On aura donc décelé, à la fois dans la forme et dans le fond, une certaine confusion, une hâte qui démentirait presque la réputation de compétence du président et, surtout, un amalgame entre le discours électoraliste et le propos technique. Or M. Fillon est appelé à trancher sur la fusion Suez-GDF dans deux mois au plus tard, il adoptera la réforme de l'université en juillet, il mettra en application un plan sur l'emploi des jeunes dès cet été (sans avoir besoin de consulter le Parlement), il mettra en vigueur dans les semaines qui viennent une réforme fiscale assez profonde, et il présentera à l'Assemblée des textes destinés à renforcer la répression de la délinquance juvénile.
On veut bien que l'ubiquité et le zèle du gouvernement lui permettent de faire avancer toutes ces mesures à la fois, on doute que les fonctionnaires, les enseignants, les policiers, les magistrats, les syndicats seront longuement consultés si la totalité des résultats doit être obtenue dans les trois mois.
Or la victoire à la présidentielle doit être complétée par une victoire aux législatives, qui renforcerait la légitimité du gouvernement dans ses négociations ; mais la puissance politique n'empêchera pas le « troisième tour social » si elle n'est pas assortie de l'esprit de dialogue dont on nous a juré qu'on ferait preuve.

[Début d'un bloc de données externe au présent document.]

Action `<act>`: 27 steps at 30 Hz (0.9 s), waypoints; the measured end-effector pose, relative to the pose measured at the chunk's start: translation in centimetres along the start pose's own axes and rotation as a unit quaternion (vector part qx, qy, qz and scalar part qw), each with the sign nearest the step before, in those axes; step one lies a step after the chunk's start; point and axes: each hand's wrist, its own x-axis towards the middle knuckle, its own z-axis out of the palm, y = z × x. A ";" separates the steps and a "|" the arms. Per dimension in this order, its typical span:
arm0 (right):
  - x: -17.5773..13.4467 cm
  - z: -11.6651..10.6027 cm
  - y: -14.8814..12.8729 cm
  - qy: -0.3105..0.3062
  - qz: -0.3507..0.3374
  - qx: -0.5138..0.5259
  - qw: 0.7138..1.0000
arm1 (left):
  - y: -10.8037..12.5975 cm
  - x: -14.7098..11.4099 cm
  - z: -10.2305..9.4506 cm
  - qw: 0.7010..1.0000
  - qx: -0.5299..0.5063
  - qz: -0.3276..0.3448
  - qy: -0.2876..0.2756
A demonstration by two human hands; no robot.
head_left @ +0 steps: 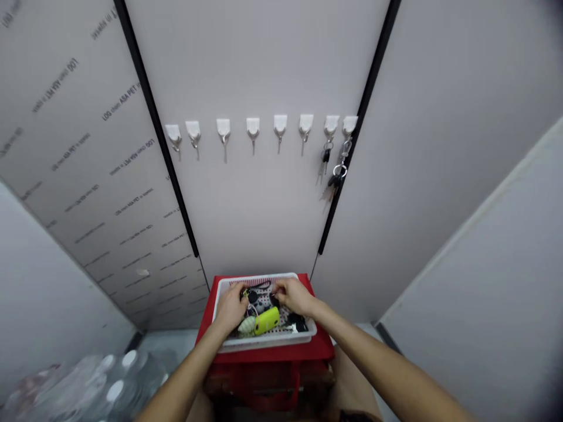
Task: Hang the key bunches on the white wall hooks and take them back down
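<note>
Both hands reach into a white plastic basket (pixel 264 344) with a perforated bottom. My left hand (pixel 231 308) is at its left side, fingers curled in beside small dark items and a bit of yellow; what they hold, if anything, is hidden. At the back right, my right hand (pixel 293 295) has its fingers pinched together by a dark object, and I cannot make out what is between them. A bright yellow-green case (pixel 267 321) lies in front of the hands. To its left sits a pale green ribbed, rounded piece (pixel 247 326). Black pieces (pixel 298 322) lie at the basket's right.
The basket rests on a red cover (pixel 316 348) close to the wall. White adhesive hooks (pixel 280 123) run in a row above. Keys (pixel 326 155) hang on one, and a key ring (pixel 339 171) with keys on the rightmost. Clear plastic bottles (pixel 132 375) stand at lower left.
</note>
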 end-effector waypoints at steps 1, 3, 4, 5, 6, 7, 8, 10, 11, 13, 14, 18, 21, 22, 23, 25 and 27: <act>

La réforme doit être engagée. Mais elle doit être irréversible, sinon nous retomberons dans l'ornière. S'il faut faire vite, il faut aussi faire du durable, pas de l'éphémère. Bien entendu, le gouvernement ne peut pas obtenir l'onction syndicale et de l'opposition pour toutes ses actions. Mais il peut l'avoir pour quelques-unes. Et, surtout, il ne réussira que s'il n'humilie personne ni chez les fonctionnaires, ni chez les enseignants, ni chez les syndicats. Sinon, tôt ou tard, ils casseront ce qu'il aura construit.